La figura del padre Mendoza, se antojaba imponente a
la vista de sus feligreses. Dicen sus biógrafos que el sacerdote tenía una
estatura aproximada de un metro con setenta y cinco centímetros y debía pesar
unos ciento diez kilos. Por su vida muelle y sus gustos exquisitos por las
finas y delicadas viandas, había ido adquiriendo una cintura exuberante y voluminosa
que era aumentada por el ancho cinturón pastoral y la sotana negra distintiva
de los sacerdotes de la época, ajustada al cuello, cuidadosamente almidonado y
que hacía resaltar su voluminosa papada y su abultado cogote. Así había ido
descuidando su silueta que en sus años jóvenes era atlética y robusta, debido a
la práctica de las labores que ejercía desde antes de su ingreso al seminario,
donde olvidó que el cuidado constante del cuerpo y no solamente de su alma, era
sinónimo de salud y de larga existencia, algo que lamentaría en el ocaso de su
vida.
Y fue, precisamente por esa razón, que apareció la
caricatura que originó la principal desavenencia con sus contradictores, pues,
a pesar de tratarse de una viñeta sin mayores críticas, la que pudiéramos decir
que representaba la figura del prelado mostrando sus facciones más destacadas,
no fue así interpretada por él y que en últimas, generó el pleito que originó
la que sería, tal vez, la más grave de sus ofensas.

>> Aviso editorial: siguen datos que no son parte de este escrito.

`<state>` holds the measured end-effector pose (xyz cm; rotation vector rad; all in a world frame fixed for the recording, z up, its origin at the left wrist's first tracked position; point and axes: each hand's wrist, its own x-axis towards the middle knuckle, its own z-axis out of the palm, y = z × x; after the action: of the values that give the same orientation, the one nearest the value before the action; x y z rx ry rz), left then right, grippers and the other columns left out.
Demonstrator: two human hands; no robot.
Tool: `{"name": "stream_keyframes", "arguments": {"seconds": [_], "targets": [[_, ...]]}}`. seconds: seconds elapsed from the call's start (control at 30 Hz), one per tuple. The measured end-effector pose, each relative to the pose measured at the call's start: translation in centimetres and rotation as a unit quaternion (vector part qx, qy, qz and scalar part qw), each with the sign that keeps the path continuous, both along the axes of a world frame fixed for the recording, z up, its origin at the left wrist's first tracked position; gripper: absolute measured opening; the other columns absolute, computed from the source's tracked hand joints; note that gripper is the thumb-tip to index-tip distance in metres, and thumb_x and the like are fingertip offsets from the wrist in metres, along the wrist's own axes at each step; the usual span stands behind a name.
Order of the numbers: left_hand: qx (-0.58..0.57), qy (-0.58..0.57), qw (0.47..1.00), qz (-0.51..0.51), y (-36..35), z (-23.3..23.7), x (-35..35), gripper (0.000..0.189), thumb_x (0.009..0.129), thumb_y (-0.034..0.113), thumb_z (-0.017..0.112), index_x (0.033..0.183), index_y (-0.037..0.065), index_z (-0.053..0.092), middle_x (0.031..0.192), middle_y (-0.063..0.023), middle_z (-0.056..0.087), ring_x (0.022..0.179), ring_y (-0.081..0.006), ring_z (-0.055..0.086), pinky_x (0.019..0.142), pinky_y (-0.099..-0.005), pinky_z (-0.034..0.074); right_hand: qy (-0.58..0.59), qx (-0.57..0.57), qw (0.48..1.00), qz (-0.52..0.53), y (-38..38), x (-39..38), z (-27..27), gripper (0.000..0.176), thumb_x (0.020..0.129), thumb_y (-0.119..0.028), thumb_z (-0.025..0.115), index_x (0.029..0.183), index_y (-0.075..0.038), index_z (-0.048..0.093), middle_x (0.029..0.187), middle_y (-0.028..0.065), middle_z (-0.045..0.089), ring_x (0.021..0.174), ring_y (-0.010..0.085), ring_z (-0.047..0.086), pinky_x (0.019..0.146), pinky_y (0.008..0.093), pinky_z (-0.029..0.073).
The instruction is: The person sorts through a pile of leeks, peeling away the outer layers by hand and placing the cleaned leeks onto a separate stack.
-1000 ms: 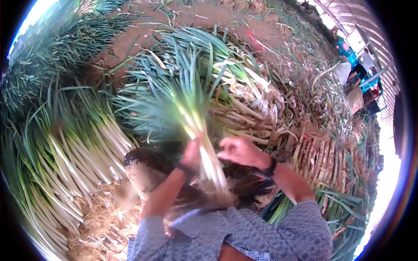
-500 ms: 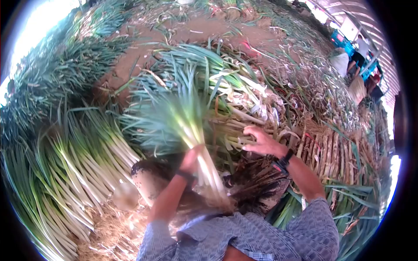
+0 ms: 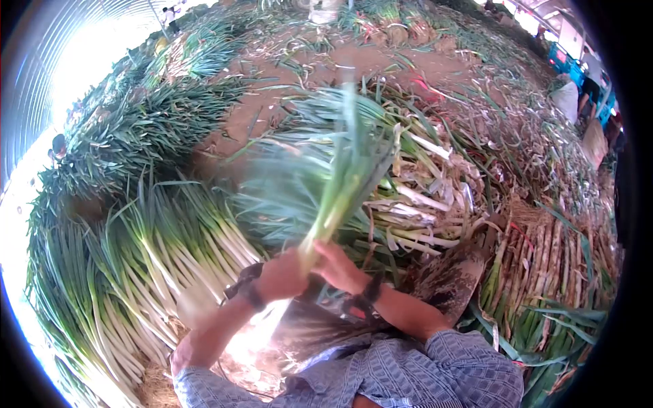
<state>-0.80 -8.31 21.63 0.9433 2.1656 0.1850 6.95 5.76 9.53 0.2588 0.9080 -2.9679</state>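
Head view. The left hand [image 3: 280, 275] and right hand [image 3: 340, 267] meet at centre, fingers of both clenched around the pale lower stalks of a bunch of green onions [image 3: 343, 180]. The bunch is held upright above the lap, gripped where it is narrowest and firmest, so the blurred leaves fan free above. Left of it lie stacked green onions [image 3: 160, 255], stalks parallel, apparently sorted; right, a heap of loose stalks and trimmings [image 3: 425, 204] on the earth floor [image 3: 272, 112].

Stacked leeks [image 3: 170, 251] flank bare dirt floor [image 3: 371, 61].
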Motion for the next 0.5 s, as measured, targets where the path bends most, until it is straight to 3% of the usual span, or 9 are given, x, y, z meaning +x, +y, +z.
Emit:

En las crónicas ‘Dos Curas Insignes’ se ilustran
detalladamente los acontecimientos sucedidos a raíz de la publicación de la
mencionada ilustración, la cual aparece al final de este escrito, así que sólo
mencionaré el suceso muy brevemente, para quienes no tuvieron la oportunidad de
leer los comentarios citados; el 25 de marzo de 1925, el diario La Mañana
publicó la caricatura del padre Mendoza, lo que despertó la santa ira del
prelado, así que organizó una ‘expedición punitiva’ contra el periódico y con
la ayuda de los colaboradores de su Confederación Obrera de San José, destruyó
los enseres de la imprenta, esparciéndolos por la calle, lo que originó además,
la parálisis del transporte férreo y de tranvía, el cual sólo pudo
restablecerse horas más tarde, cuando entre trabajadores de ambas empresas
lograron recoger el producto del desorden.
La caricatura, que no tenía ningún objetivo
específico, salvo la de ilustrar el artículo que don Sixto E. Sarmiento había
escrito sobre el padre Mendoza, en el que lo califica de ‘amo de la parroquia’
fue dibujada por don Francisco Lacruz de quien se afirma era un agudo, hábil,
discreto y ocasional dibujante al que eventualmente le publicaban sus
bosquejos, por solicitud del director mismo. Para evitar suspicacias y salvar
entuertos firmaba sus dibujos con el seudónimo de Lacroix, traducción al
francés de su apellido, que dicho sea de paso, no le quedaba difícil a la poca
audiencia del periódico suponer de quién se trataba.
La fuente de esta crónica es el libro del médico Alirio Sánchez Mendoza: DEMETRIO MENDOZA, EL AMO DE LA PARROQUIA.